#### [What is needed]
Set down the final stretch of the data, from the line that holds "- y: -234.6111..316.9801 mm" through the last line, both included, with pictures left out.

#### [Dataset content]
◆ ◆ ◆

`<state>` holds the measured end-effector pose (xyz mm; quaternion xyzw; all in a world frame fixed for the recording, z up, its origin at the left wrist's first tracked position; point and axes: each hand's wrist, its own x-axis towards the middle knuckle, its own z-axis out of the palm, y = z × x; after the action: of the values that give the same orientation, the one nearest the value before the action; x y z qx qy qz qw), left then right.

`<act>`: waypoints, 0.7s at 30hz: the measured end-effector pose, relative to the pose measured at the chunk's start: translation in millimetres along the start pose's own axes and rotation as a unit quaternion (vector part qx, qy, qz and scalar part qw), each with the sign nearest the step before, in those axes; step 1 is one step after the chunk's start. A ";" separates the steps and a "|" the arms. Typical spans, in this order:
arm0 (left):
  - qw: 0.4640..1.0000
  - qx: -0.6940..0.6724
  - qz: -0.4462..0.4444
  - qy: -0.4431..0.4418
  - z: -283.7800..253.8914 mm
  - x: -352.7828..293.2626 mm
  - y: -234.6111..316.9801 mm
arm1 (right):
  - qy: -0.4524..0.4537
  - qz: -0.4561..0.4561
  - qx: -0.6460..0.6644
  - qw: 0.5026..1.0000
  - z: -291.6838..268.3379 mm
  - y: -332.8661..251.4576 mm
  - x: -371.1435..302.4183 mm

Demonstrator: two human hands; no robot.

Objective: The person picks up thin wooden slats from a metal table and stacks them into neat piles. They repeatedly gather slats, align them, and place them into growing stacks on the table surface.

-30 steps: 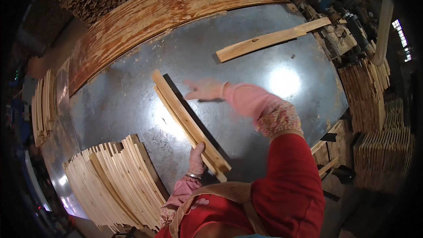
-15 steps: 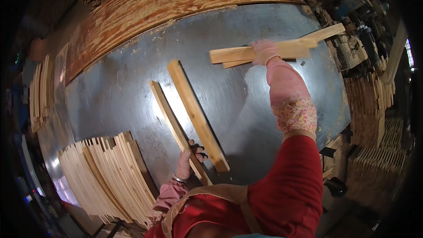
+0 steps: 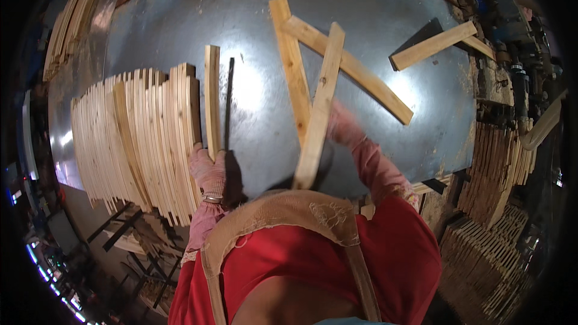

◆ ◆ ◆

#### [Reply to the task]
  - y: -234.6111..316.9801 mm
arm1 (right):
  - qy: -0.4524..0.4537
  - qz: -0.4561..0.4561
  - qx: -0.6460..0.6644
  - qw: 0.5026..1.0000
  - z: -291.6838..268.3379 mm
  - y: -332.8661..251.4576 mm
  - x: -371.1435..302.4183 mm

Demonstrator: two human hands; no robot.

Objective: The person picks up thin wooden slats from a metal table and stacks them into neat piles. They repeatedly gather slats, align them, and place them into growing stacks on the table surface.

-30 steps: 
-15 steps: 
+0 steps: 

What precedes this is the full answer.